§ **Exercise requirements**
These records contain pictures, which must be left out; copy exactly the lines from the one with "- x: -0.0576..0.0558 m" up to and including the one with "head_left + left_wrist".

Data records
* * * * * * * * *
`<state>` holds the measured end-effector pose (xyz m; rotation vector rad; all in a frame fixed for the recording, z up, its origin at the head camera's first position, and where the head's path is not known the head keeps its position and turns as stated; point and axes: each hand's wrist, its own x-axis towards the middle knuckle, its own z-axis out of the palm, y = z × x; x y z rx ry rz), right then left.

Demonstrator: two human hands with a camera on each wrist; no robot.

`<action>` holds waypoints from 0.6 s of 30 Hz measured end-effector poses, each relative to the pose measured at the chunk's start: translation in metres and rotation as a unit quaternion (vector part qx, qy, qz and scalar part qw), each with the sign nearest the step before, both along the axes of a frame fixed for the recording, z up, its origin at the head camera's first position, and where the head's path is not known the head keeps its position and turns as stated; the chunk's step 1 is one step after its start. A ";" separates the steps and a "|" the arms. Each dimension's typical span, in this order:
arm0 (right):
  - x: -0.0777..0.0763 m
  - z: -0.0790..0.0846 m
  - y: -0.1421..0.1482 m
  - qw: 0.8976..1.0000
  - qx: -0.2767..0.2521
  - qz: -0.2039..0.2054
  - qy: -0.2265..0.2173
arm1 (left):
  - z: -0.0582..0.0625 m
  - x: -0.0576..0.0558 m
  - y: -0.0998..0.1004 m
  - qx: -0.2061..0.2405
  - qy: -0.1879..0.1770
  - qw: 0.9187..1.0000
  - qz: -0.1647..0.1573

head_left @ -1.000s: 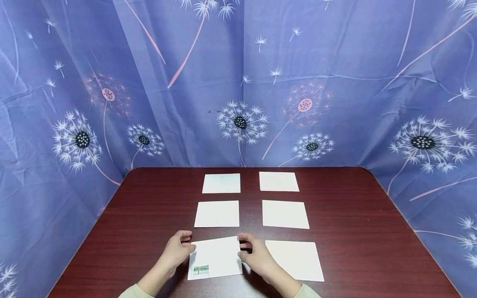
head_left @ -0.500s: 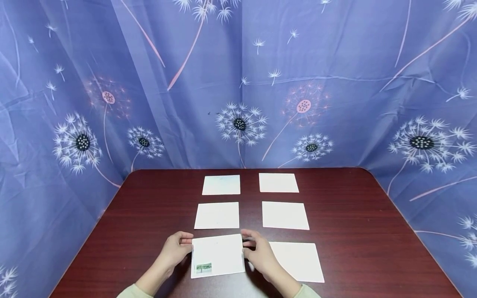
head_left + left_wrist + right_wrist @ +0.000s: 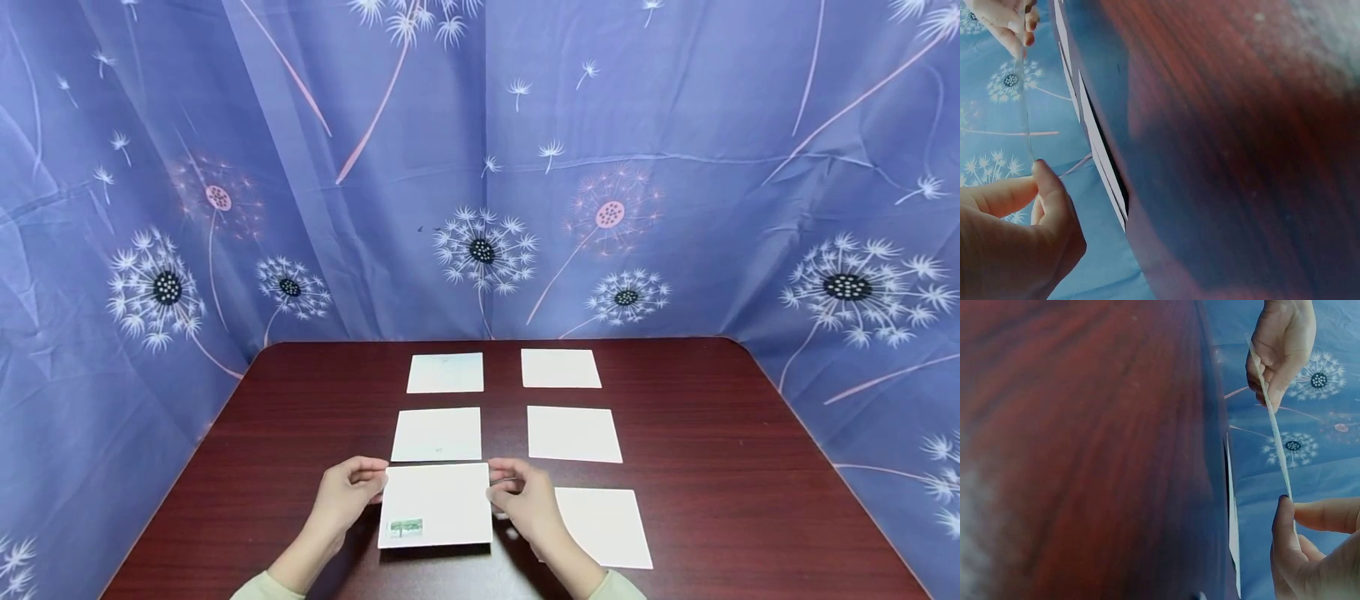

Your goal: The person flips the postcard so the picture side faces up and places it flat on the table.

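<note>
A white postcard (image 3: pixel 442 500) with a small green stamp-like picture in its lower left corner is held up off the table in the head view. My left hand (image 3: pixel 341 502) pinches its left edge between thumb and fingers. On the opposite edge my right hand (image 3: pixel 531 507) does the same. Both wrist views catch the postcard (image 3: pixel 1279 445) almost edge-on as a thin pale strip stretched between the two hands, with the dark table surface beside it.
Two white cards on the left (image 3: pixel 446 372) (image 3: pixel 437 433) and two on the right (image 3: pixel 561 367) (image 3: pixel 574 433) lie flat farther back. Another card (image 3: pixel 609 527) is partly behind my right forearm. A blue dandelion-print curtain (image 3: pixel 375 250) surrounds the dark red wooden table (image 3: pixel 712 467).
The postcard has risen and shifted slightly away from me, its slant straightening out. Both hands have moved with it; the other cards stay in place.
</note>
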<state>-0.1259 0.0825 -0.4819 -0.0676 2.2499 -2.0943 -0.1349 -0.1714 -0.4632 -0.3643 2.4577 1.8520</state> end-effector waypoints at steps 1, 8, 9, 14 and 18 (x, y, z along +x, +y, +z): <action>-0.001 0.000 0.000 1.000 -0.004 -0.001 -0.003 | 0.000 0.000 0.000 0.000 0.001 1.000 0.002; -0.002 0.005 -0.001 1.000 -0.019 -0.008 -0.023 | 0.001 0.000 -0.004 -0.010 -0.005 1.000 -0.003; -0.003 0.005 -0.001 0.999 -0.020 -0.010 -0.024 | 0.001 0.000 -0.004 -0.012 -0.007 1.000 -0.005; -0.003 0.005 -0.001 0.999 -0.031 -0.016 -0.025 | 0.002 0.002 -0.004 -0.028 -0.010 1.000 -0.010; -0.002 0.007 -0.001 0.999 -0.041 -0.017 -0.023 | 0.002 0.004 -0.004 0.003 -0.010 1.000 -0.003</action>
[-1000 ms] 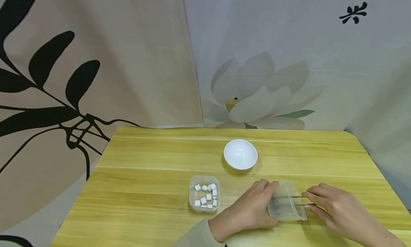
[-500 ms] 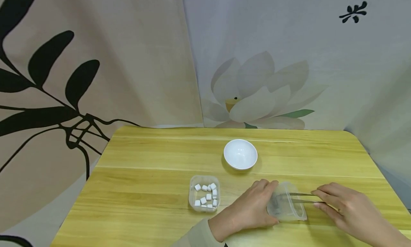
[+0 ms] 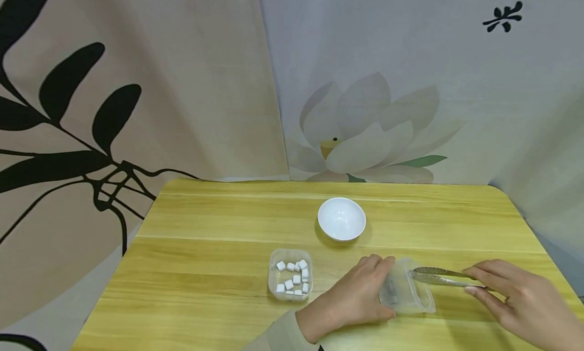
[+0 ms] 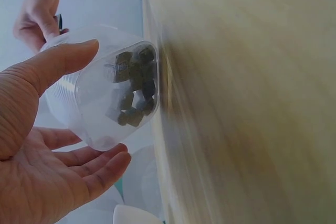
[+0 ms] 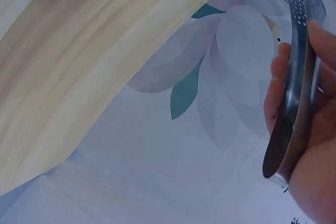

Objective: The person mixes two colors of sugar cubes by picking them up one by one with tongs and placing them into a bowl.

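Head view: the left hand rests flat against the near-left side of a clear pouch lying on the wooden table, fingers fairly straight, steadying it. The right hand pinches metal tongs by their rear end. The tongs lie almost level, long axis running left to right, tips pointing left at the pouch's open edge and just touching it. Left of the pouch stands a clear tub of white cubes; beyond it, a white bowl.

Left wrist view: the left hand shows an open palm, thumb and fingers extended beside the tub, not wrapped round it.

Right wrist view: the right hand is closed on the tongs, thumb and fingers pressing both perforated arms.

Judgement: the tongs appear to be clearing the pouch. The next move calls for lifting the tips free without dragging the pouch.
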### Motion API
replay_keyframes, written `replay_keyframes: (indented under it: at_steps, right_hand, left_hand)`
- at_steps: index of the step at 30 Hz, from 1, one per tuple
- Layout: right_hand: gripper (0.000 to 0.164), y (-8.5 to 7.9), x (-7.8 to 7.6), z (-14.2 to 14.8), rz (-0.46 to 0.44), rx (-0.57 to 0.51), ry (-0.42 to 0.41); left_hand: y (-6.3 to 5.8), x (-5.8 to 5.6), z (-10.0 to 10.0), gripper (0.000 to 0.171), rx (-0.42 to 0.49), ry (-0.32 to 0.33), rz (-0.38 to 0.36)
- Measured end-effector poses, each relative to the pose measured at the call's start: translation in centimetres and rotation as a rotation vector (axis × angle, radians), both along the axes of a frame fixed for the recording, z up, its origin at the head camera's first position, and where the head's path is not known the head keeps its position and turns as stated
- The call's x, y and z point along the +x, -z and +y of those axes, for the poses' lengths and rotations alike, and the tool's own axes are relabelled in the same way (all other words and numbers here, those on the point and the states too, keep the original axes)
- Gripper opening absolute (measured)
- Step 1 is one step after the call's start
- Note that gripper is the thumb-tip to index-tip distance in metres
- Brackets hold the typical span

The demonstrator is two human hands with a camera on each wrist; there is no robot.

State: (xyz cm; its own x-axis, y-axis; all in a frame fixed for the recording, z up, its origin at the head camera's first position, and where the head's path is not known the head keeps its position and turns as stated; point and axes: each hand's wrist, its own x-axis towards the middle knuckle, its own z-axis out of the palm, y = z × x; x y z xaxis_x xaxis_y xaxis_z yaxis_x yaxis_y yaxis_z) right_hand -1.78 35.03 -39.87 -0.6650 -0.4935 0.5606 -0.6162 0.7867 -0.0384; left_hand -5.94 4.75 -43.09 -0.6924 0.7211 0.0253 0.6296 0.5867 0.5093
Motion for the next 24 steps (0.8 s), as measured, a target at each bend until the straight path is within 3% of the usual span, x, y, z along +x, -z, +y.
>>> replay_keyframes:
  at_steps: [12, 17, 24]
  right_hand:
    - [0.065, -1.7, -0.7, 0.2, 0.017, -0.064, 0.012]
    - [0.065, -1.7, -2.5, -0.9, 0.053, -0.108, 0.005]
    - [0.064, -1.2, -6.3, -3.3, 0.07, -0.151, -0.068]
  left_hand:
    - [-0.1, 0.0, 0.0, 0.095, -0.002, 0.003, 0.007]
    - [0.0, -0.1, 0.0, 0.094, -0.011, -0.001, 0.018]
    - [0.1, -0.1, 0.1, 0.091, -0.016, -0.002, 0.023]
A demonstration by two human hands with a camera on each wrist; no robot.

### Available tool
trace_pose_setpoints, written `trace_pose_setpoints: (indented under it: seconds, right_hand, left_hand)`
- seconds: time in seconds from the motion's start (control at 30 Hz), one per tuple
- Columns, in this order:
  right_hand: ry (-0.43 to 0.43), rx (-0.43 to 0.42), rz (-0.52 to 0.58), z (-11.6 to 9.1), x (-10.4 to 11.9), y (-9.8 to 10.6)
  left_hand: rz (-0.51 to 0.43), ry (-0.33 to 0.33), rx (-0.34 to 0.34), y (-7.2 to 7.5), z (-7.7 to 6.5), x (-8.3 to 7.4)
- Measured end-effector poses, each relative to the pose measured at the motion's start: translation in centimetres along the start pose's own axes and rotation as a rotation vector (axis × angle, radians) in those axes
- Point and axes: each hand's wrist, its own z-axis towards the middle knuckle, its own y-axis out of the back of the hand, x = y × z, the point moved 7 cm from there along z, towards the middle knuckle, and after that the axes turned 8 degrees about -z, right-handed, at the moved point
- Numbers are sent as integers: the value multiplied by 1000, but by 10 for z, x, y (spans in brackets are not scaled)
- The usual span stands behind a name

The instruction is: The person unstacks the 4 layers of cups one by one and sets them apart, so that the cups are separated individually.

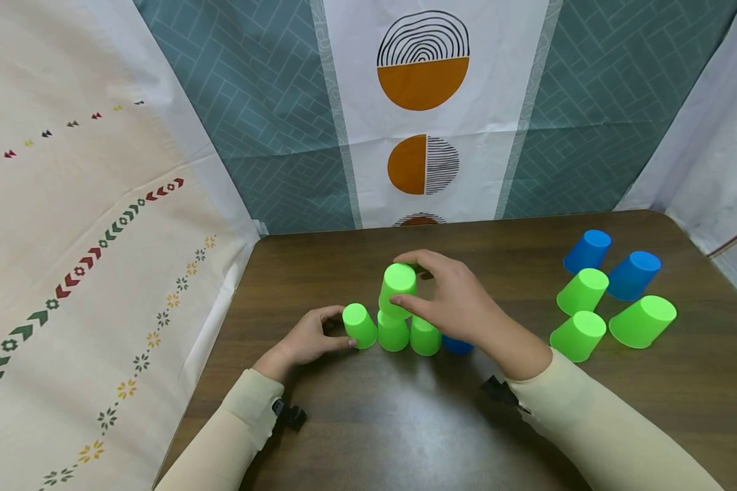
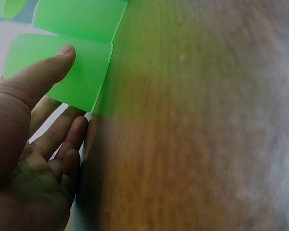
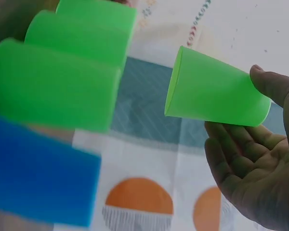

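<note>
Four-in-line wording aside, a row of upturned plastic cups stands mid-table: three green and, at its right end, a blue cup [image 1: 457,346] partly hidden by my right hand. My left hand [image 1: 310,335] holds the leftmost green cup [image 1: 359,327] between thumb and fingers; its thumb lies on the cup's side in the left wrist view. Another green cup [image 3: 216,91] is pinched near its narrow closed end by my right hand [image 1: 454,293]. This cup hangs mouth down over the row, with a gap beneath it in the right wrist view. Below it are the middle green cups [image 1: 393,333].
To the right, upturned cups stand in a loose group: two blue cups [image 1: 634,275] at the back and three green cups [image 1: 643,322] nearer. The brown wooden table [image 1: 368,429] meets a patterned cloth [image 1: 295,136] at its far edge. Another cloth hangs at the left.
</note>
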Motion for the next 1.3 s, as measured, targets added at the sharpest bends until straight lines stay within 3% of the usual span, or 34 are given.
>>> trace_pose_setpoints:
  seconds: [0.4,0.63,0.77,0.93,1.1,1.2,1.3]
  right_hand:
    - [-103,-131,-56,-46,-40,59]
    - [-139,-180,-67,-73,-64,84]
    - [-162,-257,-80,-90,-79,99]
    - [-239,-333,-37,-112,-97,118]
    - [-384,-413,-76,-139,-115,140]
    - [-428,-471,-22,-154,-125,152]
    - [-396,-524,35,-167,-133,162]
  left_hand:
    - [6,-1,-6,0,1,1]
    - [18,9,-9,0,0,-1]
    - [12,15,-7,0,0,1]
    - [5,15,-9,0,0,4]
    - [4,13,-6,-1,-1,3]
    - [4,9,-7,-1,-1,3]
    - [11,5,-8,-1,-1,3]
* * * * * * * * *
§ **Response box**
  - x: -0.0576..0.0558 m
  - y: -0.0998..0.1004 m
  - qx: -0.2061..0.2405
  - qy: -0.1879..0.1770
  - qw: 0.9187..1.0000
  - qz: -0.1647..0.1573

head_left @ -1.000s: 
head_left @ -0.500s: 
head_left + left_wrist + right_wrist @ +0.000s: 

That is the complete output.